3. Whether the Section 4-D inserted by the 1981 Amendment Act of the West Bengal Land Reforms Act, 1955 which prescribes the offences and penalties with retrospective effect from 07.08.1969 in the face of the prohibition contained in Article 20(1) of the Constitution of India is valid?"
Notably, the Apex Court or 26.02.2016 has ordered to list the matter after decision in 9 Judge bench matter i.e. C.A.No.1012/2002 etc.
Case Title: Bar Council of India Vs. Bonnie Foi Law College & Ors. with 14 connected matters
Case No.: SLP(C)No.22337/2008
The following questions were referred to the 5-judge bench:
- Whether Pre-enrollment training in terms of Bar Council of India Training Rules, 1995 framed under Section 24(3)(d) of the Advocates Act, 1961 could be validly 4 prescribed by the Bar Council of India and if so whether the decision of this Court in Sudeer vs. Bar Council of India & Anr. [(1999) 3 SCC 176) requires reconsideration.

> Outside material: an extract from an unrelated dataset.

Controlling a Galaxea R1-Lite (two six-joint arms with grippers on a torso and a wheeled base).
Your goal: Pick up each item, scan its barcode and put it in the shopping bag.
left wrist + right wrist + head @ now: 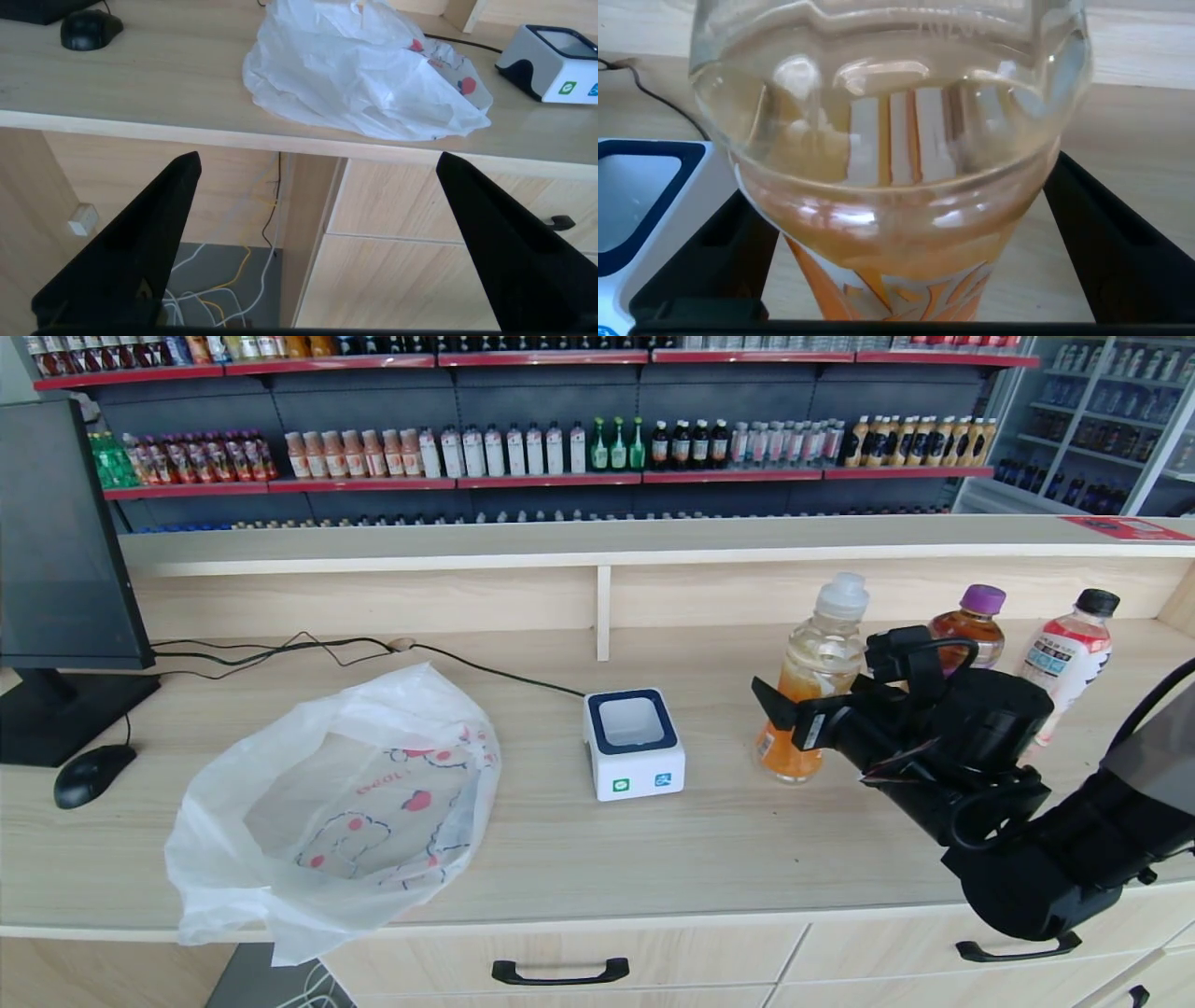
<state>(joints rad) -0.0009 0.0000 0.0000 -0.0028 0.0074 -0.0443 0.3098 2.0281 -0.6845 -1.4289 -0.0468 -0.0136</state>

- Whether a pre-enrollment examination can be prescribed by the Bar Council of India under the Advocates Act, 1961.
- In case questions Nos.1 and 2 are answered in the negative whether a post-enrollment examination can be validly prescribed by the Bar Council of India in terms of Section 49(1)(ah) of the Advocates Act, 1961
Case Title: Union Of India & Ors. Vs. Preeti Aggarwal with 6 connected matters
Case No.: CRL.A.NO.375/2006
On 10.07.2014, the two judges bench comprising Justices Fakkir Mohamed Ibrahim Kalifulla and Shiva Kirti Singh referred the question of, "whether the ordinance and its continuance ad infinitum as a law made by the Executive, would be contrary to the basic features of separation of powers and the scheme of checks and balances inscribed in the polity the Constitution has adopted". The Apex Court opined that deciding the constitutional questions involved in the present case would have serious ramifications on other pre-constitution laws which continue to be in force by virtue of Article 372 of the Constitution of India.
Case Title: Sukhpal Singh Khaira Vs. The State Of Punjab with 2 connected matters
Case No.: CRL.A.NO.885/2019
The Supreme Court has referred to a larger bench following three questions on the scope and ambit of power under Section 319 of the Criminal Procedure Code which remains unanswered even after the judgment of the Constitution bench in Hardeep Singh:
- Whether the trial court has the power under Section 319 of CrPC for summoning additional accused when the trial with respect to other co-accused has ended and the judgment of conviction rendered on the same date before pronouncing the summoning order?
- Whether the trial court has the power under Section 319 of the CrPC for summoning additional accused when the trial in respect of certain other absconding accused (whose presence is subsequently secured) is ongoing/pending, having been bifurcated from the main trial?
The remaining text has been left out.